以上の構成によっても、第1の形態と同様に二次側に異常が発生した際に中性点3の平衡が崩れるため、電流計14又は電圧計15の検出値により異常の発生を検出することができる。また、この形態では図1のような抵抗11を別に設ける必要がないので、部品点数を削減できる利点がある。
上記の各形態では電流計14及び電圧計15の両者を設けているが、いずれか一方のみを利用して異常検出をしてもよい。また、電流計14による不平衡電流の検出と電圧計15による対地電圧の検出の両者を条件として異常発生として判断してもよい。電流計14及び電圧計15を処理装置に接続して、所定の条件が満たされたか否かにより異常発生の有無を自動的に判定し、異常発生と判断されたときに予め定められた処理(例えば警報の出力、モータの強制停止等)を自動的に実行するようにしてもよい。
[実施例1]
図1に示す異常検出装置10を利用して異常検出を行った。モータ1をAC100V、55KWとし、抵抗11は1kΩ、接地用抵抗13は50Ωとした。電圧計15の検出値が0.4V(電流換算で0.4mA)以内である場合に正常とし、検出値が0.5V以上を示した場合に異常と判定した。原理的には正常時の電圧指示は0Vとなるが、誤差等を考慮して電圧の検出値が0.4V以内であれば許容範囲とみなしている。なお、運用面(メンテナンス面)の都合からは接地抵抗が約500kΩまでを許容範囲と定めることができる。
[実施例2]
図2に示す異常検出装置20を利用して異常検出を行った。モータ1をAC100V、55KWとし、接地用抵抗13は100KΩとした。電圧計15の検出値が30V(0.3mA×100KΩ)程度で異常と判定した。
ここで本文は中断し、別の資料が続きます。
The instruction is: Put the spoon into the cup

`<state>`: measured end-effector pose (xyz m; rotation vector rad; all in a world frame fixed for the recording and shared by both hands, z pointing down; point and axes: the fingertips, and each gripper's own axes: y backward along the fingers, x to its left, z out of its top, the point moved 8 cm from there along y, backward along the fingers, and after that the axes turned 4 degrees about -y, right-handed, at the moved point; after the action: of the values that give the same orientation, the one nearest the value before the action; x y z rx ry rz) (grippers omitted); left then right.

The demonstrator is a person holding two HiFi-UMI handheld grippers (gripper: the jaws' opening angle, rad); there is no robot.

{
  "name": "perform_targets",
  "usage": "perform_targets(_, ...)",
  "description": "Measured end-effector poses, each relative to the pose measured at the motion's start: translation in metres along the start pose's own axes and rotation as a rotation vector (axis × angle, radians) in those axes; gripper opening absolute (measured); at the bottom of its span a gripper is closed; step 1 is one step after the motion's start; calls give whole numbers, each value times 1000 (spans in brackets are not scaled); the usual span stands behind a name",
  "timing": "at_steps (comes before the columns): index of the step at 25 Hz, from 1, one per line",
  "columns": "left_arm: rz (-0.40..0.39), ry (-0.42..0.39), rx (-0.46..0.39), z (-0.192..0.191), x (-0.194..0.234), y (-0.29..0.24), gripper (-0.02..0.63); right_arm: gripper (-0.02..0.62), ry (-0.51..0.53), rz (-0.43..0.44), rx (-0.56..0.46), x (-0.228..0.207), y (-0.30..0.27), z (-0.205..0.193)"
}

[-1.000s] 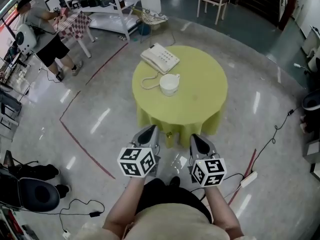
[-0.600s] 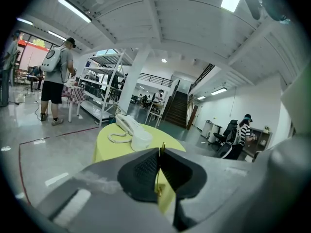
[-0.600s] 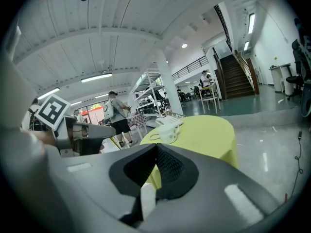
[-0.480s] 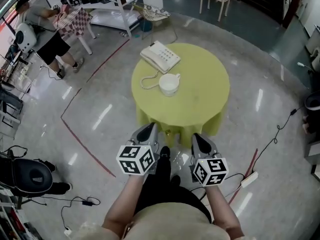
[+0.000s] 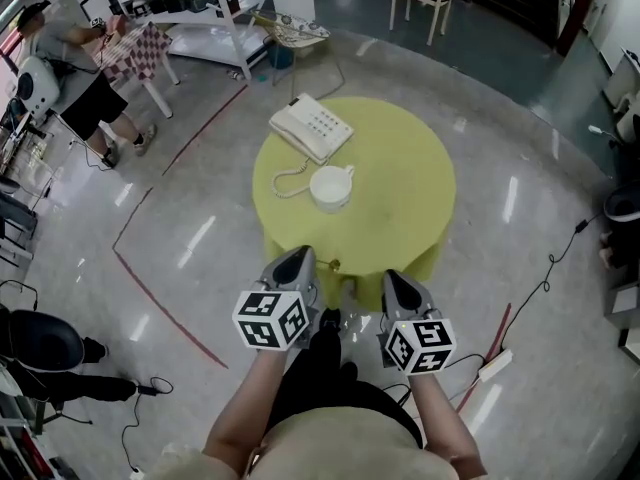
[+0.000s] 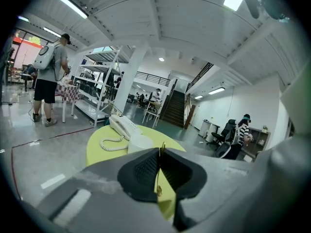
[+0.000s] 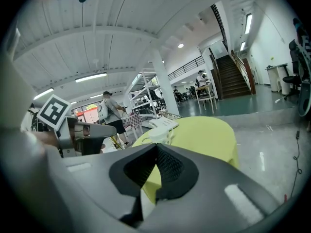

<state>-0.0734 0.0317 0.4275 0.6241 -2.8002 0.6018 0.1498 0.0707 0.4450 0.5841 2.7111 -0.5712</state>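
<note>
A white cup (image 5: 331, 187) stands on a round yellow-green table (image 5: 405, 193), near its middle. My left gripper (image 5: 299, 259) hovers just short of the table's near edge. It is shut on a thin gold spoon (image 5: 333, 264), whose tip pokes up past the closed jaws in the left gripper view (image 6: 162, 146). Straight ahead of those jaws sits the cup (image 6: 140, 142). My right gripper (image 5: 392, 278) is level beside it, jaws together and nothing in them (image 7: 156, 147). The cup (image 7: 156, 135) shows beyond the right gripper's tips.
A white desk phone (image 5: 312, 126) with a coiled cord lies behind the cup. A person (image 5: 75, 73) stands at the far left by a checked table and shelving. Cables and a power strip (image 5: 497, 360) lie on the floor at right; a black office chair (image 5: 40, 340) stands at left.
The table has drawn closer and both grippers now sit nearer its front edge. Neither gripper's jaws have changed.
</note>
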Motion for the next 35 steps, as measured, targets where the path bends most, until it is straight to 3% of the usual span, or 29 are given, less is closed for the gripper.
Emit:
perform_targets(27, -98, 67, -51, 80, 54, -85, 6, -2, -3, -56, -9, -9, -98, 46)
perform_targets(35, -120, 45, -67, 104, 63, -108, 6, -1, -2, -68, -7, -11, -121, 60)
本発明の第1の形態に係る異常検出装置を含んだモータの駆動回路の構成を示す図。 本発明の参考例に係る異常検出装置を含んだモータの駆動回路の構成を示す図。
符号の説明
1 モータ
2 始動抵抗
3 始動抵抗間の中性点
4 接触器
10、20 異常検出装置
11 抵抗
12 中性点
13 接地用抵抗
14 電流計
15 電圧計

Claims (2)

  1. 三相巻線型誘導モータの二次側のそれぞれの相に対して始動抵抗とは別に抵抗をスター接続して該抵抗間に中性点を形成し、前記中性点を接地用抵抗を介して接地し、前記接地用抵抗を流れる電流、又は前記中性点の対地電位の少なくともいずれか一方を検出し、その検出結果に基づいて前記二次回路の異常を検出する三相巻線型誘導モータの異常検出方法。
  2. 三相巻線型誘導モータの二次側のそれぞれの相に対して始動抵抗とは別にスター接続された抵抗と、
    前記抵抗間に形成される中性点と接続された接地用抵抗と、
    前記接地用抵抗を流れる電流、又は前記中性点の対地電位の少なくともいずれか一方を検出する検出手段と、
    を備えたことを特徴とする三相巻線型誘導モータの異常検出装置。